PostinganIlmu - Sebuah penemuan studi yang dipublikasikan melalui jurnal BMJ menimbulkan banyak pertanyaan tentang perlu tidaknya konsumsi suplemen kalsium ntuk orang dewasa. Dimana pengonsumsian tersebut bertujuan untuk tindakan preventif dari gejala osteoporosis atau risiko patah tulang.
Bagi orang dewasa, sebaiknya mengonsumsi makanan dengan asupan 1.000 hingga 1.200 mg kalsium perharinya. Akan tetapi, dalam dua penelitian yang dilakukan oleh tim peneliti Selandia baru menemukan suatu bukti baru untuk mendukung pernyataan konsumsi asupan kalsium diatas.
Para peneliti studi mengatakan, "pengurangan kecil pada patah tulang total tampaknya sebanding dengan risiko sedang dari efek samping minornya." Sumplementasi kalsium dapat memberikan efek samping yang cukup serius, dari sembelit hingga masalah jantung dan pembuluh darah.
Dalam salah satu studinya, peneliti melakukan review penelitian acak terkontrol dengan memperhatikan asupan ekstra kalsium pada orang berusia di atas 50 tahun yang memiliki permasalahan dengan kepadatan mineral tulangnya. Ditemukan adanya 1-2 persen peningkatan kepadatan mineral tulang dalam waktu lima tahun. Meskipun demikian, para peneliti menganggap hal tersebut tidak tidak dapat dijadikan patokan pengurangan risiko parah tulang .
Para peneliti juga menambahkan, "Meningkatkan asupan kalsium dari sumber makanan atau lewat suplemen kalsium mampu menghasilkan peningkatan non progresif kecil dalam kepadatan tulang yang tampaknya tidak mengurangi risiko patah tulang bermakna secara klinis."

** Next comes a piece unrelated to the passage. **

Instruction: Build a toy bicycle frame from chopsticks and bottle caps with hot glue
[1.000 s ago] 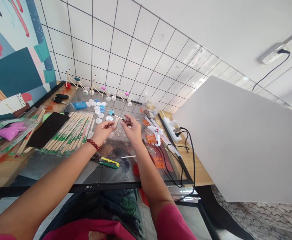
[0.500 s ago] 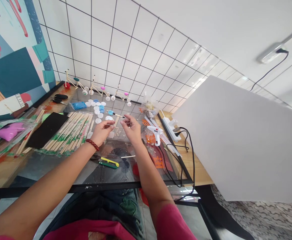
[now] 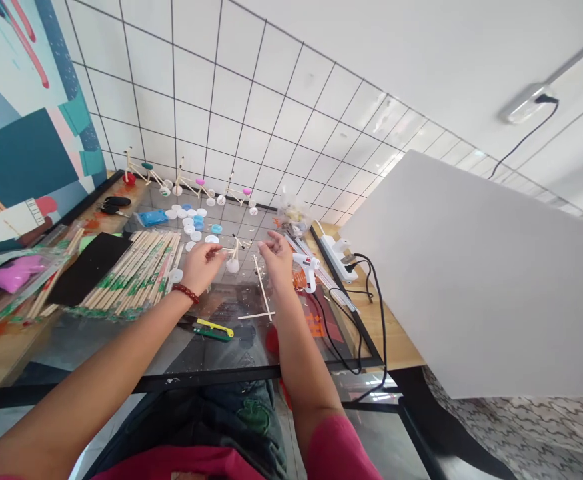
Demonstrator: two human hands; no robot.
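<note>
My left hand [image 3: 205,265], with a red bead bracelet at the wrist, pinches a small stick assembly [image 3: 236,245] that has dark-tipped sticks and a white disc [image 3: 232,265] at its lower end. To the right of it my right hand [image 3: 277,259] is raised with its fingers apart and nothing between them. A long thin stick [image 3: 262,287] lies on the glass tabletop beside the right hand, its lower end near a shorter stick [image 3: 251,316]. White and blue discs [image 3: 196,225] lie scattered beyond the left hand.
Wrapped chopsticks [image 3: 134,273] and a black sheet [image 3: 91,267] lie left. A yellow-green cutter [image 3: 214,329] is in front. On the right are a white glue gun [image 3: 308,270], cables and a power strip [image 3: 338,257]. Small stick bicycles [image 3: 186,183] stand at the back.
My right hand has moved slightly right and opened away from the assembly. The long stick now lies near the shorter one, and the assembly between the hands is tilted more upright.
</note>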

Dalam aktivitas tersebut, peneliti menemukan keterkaitan yang lebih rendah antara asupan kalsium dengan risiko patah tulang. Kualitas yang ditemukan juga beragam, akan tetapi para peneliti tidak mendapatkan bukti percobaan secara klinis bahwa asupan kalsium dapat mencegah patah tulang.